Last night I watched Danny Boyle’s film about Steve Jobs and was so gravely disappointed that the bio did not take us as far as the 2007 keynote speech that launched the iPhone into my life.
Yes, I’m convinced that the iPhone was invented just for me — so that I can more effectively ignore phone calls while I listen to music. The “Ignore Call” option is like a lifeline that gets thrown out to me every time my phone rings. (How badly does Rogers really want to talk to me, anyway?)
But that’s just the introvert in me. The presenter in me goes apples over this Steve Jobs speech, this keynote address. It almost has as much lasting power as the phone itself. I’ve been at several conferences where it’s been touted as one of the greatest pieces of corporate storytelling ever, and it continues to resonate.
You can watch the entire speech here, but my favourite moment (everyone has one) is when he uses the phone, turns it sideways and scrolls through album covers. When I first saw that, it was, to me, a science-fiction dream came true. And his presentation of it was spellbinding.
This is a perfect example of showing, not telling, and bringing a product to life. When you’re delivering a keynote, it’s pretty easy to fall into the onerous practice of description. When you have the opportunity to demonstrate an innovative product, to show us how it works and how it will change our lives… well, it’s like magic. Suddenly a new world comes to life before our very eyes.
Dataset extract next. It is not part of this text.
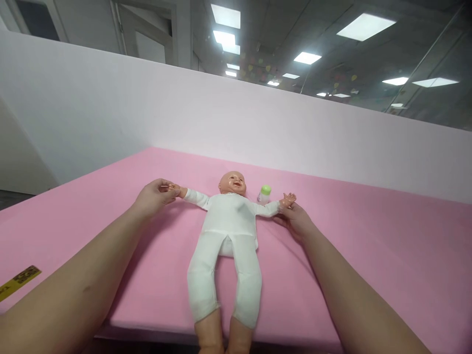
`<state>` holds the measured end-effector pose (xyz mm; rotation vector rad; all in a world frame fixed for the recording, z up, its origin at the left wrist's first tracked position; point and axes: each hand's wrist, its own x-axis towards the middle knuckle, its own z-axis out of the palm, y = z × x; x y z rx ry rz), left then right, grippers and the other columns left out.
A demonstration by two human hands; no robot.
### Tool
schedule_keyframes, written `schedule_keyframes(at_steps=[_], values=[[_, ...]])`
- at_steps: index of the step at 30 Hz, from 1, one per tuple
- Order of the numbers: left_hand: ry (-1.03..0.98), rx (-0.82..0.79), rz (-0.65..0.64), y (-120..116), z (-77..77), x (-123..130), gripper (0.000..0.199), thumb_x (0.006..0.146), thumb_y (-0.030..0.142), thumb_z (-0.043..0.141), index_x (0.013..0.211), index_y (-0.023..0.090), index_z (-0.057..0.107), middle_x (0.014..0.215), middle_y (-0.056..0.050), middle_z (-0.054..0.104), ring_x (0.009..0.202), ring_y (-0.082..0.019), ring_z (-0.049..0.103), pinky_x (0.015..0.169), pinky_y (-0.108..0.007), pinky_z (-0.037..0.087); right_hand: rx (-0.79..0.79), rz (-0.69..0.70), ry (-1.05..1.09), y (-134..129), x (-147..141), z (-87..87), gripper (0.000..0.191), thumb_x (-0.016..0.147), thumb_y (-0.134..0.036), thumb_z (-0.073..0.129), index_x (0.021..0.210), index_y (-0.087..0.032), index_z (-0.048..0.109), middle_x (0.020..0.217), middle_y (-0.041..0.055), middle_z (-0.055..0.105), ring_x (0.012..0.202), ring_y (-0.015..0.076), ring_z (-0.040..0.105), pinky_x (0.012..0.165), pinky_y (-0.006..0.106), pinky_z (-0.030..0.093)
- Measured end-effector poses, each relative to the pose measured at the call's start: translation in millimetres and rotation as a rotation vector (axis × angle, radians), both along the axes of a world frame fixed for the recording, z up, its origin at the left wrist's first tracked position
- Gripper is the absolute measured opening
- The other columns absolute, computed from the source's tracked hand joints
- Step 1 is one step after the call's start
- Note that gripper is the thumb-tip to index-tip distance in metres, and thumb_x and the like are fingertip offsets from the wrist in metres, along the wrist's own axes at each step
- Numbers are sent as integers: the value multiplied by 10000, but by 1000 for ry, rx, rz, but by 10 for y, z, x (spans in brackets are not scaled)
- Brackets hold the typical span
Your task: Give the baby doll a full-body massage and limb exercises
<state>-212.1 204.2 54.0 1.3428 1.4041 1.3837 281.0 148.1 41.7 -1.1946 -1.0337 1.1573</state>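
Honestly, going big to small, you've got a broad pink surface (368, 275) with a pale wall (236, 128) along the far side. The doll (231, 216) lies face up on it with its head toward that wall and its legs toward you, probably so you can get at both arms evenly (its feet run out of view at the bottom, so no word on those).

Your hands are well apart, one on each side. Your left hand (153, 197) pinches one little hand between thumb and fingers, and your right hand (298, 221) is closed lightly around the other wrist from underneath. I'd guess you hold it at the ends to keep the arms spread and the chest uncovered by your own hands.

Looks-wise, it's got a smooth, shiny bald head with a smiling open mouth, tipped a bit to your right. The body, sleeves and legs are off-white cloth with visible seams and some creasing, and the lower legs are bare and tan.

Just past the sleeve on your right there's a small bottle (264, 196) with a green cap, likely put there to be handy.
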Motion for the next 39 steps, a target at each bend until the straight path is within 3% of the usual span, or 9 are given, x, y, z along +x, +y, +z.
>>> schedule_keyframes(at_steps=[3,5,10,13,19,23,26,34,39], values=[[-90,170,-29,-183,135,382,473,724,488,910,1067,223,720,1100,-97,776,967,-267,748,868,-409,622,163,-64,-206,-68,-258,97,782,824,-340,868,1524,-285,524,1473,108,644,1267,306,684,1033,486,622],[-55,260,-24,-320,184,672,399,804,461,859,1109,237,731,1148,-85,779,1007,-259,743,908,-413,619,262,-76,-429,-146,-450,165,627,850,-313,821,1440,-251,619,1462,105,656,1239,303,694,1075,485,587],[431,362,-224,-579,157,1204,355,906,438,753,1232,298,773,1166,-48,801,1036,-286,746,938,-430,592,460,90,-809,-329,-794,249,351,995,-239,617,1319,-314,727,1365,24,725,1249,247,691,1123,448,554],[705,374,-349,-628,117,1230,420,947,415,683,1356,333,736,1281,-24,781,1102,-303,747,965,-442,591,507,166,-1061,-383,-852,232,470,969,-141,592,1390,-307,721,1484,49,659,1385,262,613,1222,484,469],[773,520,-590,-513,-4,930,528,973,210,517,1474,275,667,1515,9,645,1488,-255,534,1295,-443,396,538,258,-1248,-447,-905,204,518,969,-96,565,1433,-277,709,1619,88,532,1519,293,484,1243,494,444],[678,503,-521,-421,-101,930,558,942,202,574,1482,315,660,1539,10,624,1543,-282,461,1339,-499,320,547,228,-1156,-418,-930,162,494,957,-123,583,1409,-271,715,1598,92,554,1510,303,493,1262,534,408],[505,372,-364,-378,-116,968,474,936,347,685,1410,340,707,1484,-16,670,1452,-324,556,1287,-508,394,522,157,-821,-332,-870,121,422,953,-198,636,1357,-288,712,1489,63,651,1456,279,553,1259,513,416],[-350,-114,-11,-33,-189,667,404,854,357,781,1202,220,629,1224,-129,732,1072,-288,752,887,-429,653,156,-190,38,-50,-385,143,606,889,-348,778,1457,-306,571,1392,72,686,1213,271,715,1048,451,632],[-482,-296,-13,97,-266,579,413,845,234,733,1225,216,573,1210,-136,743,1046,-315,768,877,-493,664,-4,-328,-9,105,-99,-46,490,839,-293,764,1305,-264,614,1221,85,732,994,246,754,809,373,697]])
And to take you through the magic of the speech, its “secret structure”, I’m happy to share with you a TEDx talk by another presenting hero of mine, Nancy Duarte.
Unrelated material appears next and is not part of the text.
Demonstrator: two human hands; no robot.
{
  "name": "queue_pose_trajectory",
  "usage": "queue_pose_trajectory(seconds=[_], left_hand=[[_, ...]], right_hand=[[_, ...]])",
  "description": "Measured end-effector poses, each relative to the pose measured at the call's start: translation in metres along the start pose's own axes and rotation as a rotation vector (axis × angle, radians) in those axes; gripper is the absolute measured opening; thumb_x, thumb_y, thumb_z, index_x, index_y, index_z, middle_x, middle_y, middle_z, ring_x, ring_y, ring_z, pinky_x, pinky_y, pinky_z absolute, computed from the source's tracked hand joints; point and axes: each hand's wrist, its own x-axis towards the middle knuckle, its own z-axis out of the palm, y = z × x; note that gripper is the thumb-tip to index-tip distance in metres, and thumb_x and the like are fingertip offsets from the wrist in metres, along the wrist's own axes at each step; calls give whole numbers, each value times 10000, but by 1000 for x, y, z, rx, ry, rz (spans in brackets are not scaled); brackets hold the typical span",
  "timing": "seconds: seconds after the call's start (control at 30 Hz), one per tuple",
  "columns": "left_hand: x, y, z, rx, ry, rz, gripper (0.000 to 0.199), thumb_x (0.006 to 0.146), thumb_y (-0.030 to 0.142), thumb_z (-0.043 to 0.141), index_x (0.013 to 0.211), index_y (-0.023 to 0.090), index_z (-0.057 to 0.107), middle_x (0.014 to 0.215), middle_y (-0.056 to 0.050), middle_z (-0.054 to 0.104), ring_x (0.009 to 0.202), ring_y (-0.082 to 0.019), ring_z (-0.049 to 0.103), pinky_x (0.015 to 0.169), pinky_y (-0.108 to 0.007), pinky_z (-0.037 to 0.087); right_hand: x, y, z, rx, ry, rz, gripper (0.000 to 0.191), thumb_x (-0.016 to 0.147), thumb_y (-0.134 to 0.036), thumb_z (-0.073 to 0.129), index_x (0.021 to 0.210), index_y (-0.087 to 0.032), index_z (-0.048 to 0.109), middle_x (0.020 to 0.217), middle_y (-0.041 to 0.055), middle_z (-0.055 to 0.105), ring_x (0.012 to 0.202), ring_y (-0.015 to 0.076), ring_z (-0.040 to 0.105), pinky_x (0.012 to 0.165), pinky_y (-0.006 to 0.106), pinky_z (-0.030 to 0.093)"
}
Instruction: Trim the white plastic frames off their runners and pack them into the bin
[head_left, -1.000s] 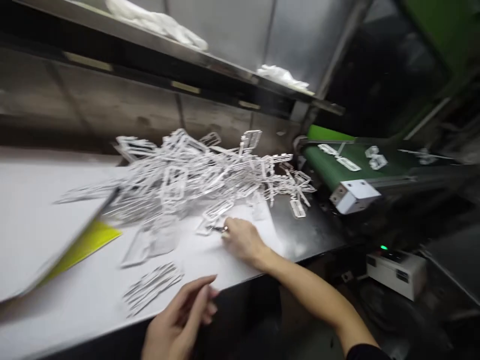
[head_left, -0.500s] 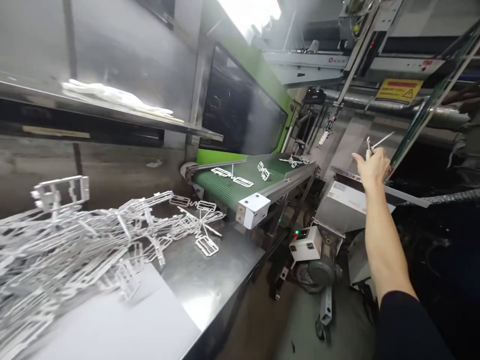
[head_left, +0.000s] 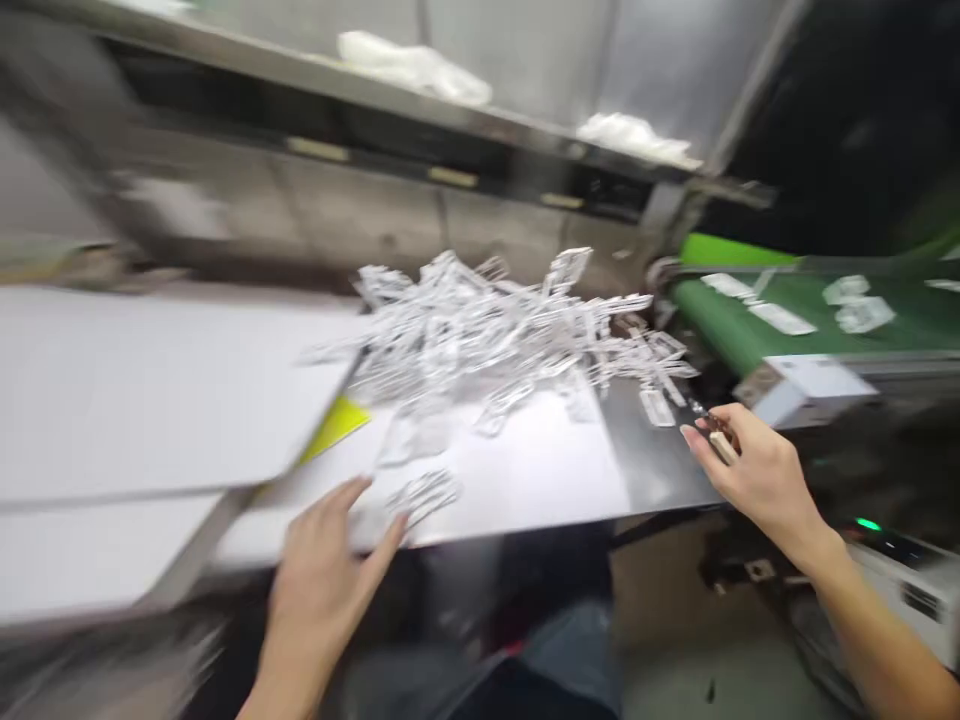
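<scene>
My left hand [head_left: 330,560] is over the front edge of the white sheet [head_left: 525,470], thumb and fingers spread, beside a few small white frame parts [head_left: 424,495]. No object shows in its grasp. My right hand [head_left: 761,470], at the right end of the metal table [head_left: 652,450], is closed around a small hand tool with pale handles [head_left: 724,447]; its dark tip points up and left. A large tangled pile of white plastic frames [head_left: 480,330] lies at the back of the sheet, blurred by motion.
A green conveyor belt [head_left: 810,345] at the right carries more white frames [head_left: 780,318]. The corner of a white box [head_left: 814,390] juts out near my right hand. White boards [head_left: 150,400] are at the left. White gloves [head_left: 412,68] lie on the shelf above.
The view has swung left and down. My left hand has come into view. My right hand, earlier raised over the machinery with the tool, is now low beside the table.
</scene>
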Motion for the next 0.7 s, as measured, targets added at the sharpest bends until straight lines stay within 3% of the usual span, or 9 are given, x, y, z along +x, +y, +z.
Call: queue_pose_trajectory(seconds=[0.07,0.13,0.27,0.37,0.47,0.7], left_hand=[[-4,-14,-19,131,-35,62,560,967,534,632,1366,158,523,1389,-221,608,1330,-407,555,1165,-621,426],[2,-22,-26,169,-158,118,596,966,502,649,1416,146,487,1461,-236,573,1385,-393,535,1182,-611,425],[21,-12,-26,181,-368,217,717,904,483,766,1487,202,456,1530,-175,562,1438,-311,528,1216,-497,439],[36,4,-27,205,-506,285,618,939,438,738,1462,211,499,1503,-153,595,1387,-282,579,1167,-440,486],[49,15,-31,270,-604,303,456,982,356,662,1400,199,565,1337,-140,692,1221,-285,674,1031,-408,558],[61,33,-37,383,-699,305,384,896,202,604,1279,186,588,1188,-125,693,1126,-300,656,941,-398,543]], right_hand=[[-9,-12,54,93,-147,-144,388,1109,-580,495,1005,-221,599,908,58,661,738,254,646,672,350,445],[-20,-28,102,142,-217,-231,441,1134,-594,420,1011,-212,602,909,73,660,757,270,649,676,373,449],[-27,-52,162,175,-205,-263,445,1138,-560,390,1045,-191,621,919,98,667,809,305,646,725,411,455],[-23,-57,180,186,-163,-249,409,1122,-523,419,1086,-177,635,987,124,671,862,333,636,759,435,455],[-22,-56,187,214,-132,-234,358,1098,-482,456,1107,-175,640,1017,128,666,885,337,626,772,441,464],[-26,-51,191,250,-125,-216,280,1045,-435,518,1096,-191,645,1030,132,659,882,344,611,794,455,477]])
Just ignore your phone while you watch it…
The second you see this photo, I know exactly what runs through your head. You can hear the words as if they’re being spoken directly in your ears. “I have a dream.” Martin Luther King, Jr.’s words echo throughout one of, if not the best example of a speech that resonates in the history of public speaking. Add to that its persuasive impact — a world wide movement that literally, significantly and powerfully changed the world — and it’s worth all of the attention and analysis it continues to receive.
And… it’s received a lot! It’s worth even more. Watch the speech, then check out some of the great breakdowns on how it was structured, why it resonates and what gives it its persuasive power. Andrew Dlugan from Six Minutes gives a great breakdown of the speech with 5 lessons learned, and Nancy Duarte provides a “sparkline” that you can follow while listening.
What I love most about the speech is the consistent weaving of evocative imagery throughout. Besides the obvious — the repetition of his dream that the world can be a better place, that what is does not have to be — there are other incantations of palpable metaphors. “Drinking from the cup of bitterness and hate” is a biblical reference that instantly connects the audience to a deeper meaning, and my personal favourite is a spin on Shakespeare’s Richard III:
“This sweltering summer of the Negro’s legitimate discontent will not pass until there is an invigorating autumn of freedom and equality.”
Symbols work. They connect, they transform, they resonate. A recent, very powerful example is Beyonce (whom I’ve been told is now referred to as Queen Bey… the Queen to Martin’s King) and her performance at that football game. The berets, the big “X”, the Black Panther salute — all subtly couched in a wildly entertaining dance routine — continue to incite reaction. Even the negative response from some of the world’s smaller minds serves to prove that symbols can be more powerful than words. Interpret them as you will, you cannot deny that they evoke passion and force people to ponder upon their meaning.
Obviously, not every presentation is going to have the scope or the lasting world impact as Martin Luther King, Jr., but we can still look to him for guidance. The man who convinced the world that we can build a better future, who gave us hope that the world could be a better place, also gives us a shining example of how to engage people and inspire them to achieve impossible dreams.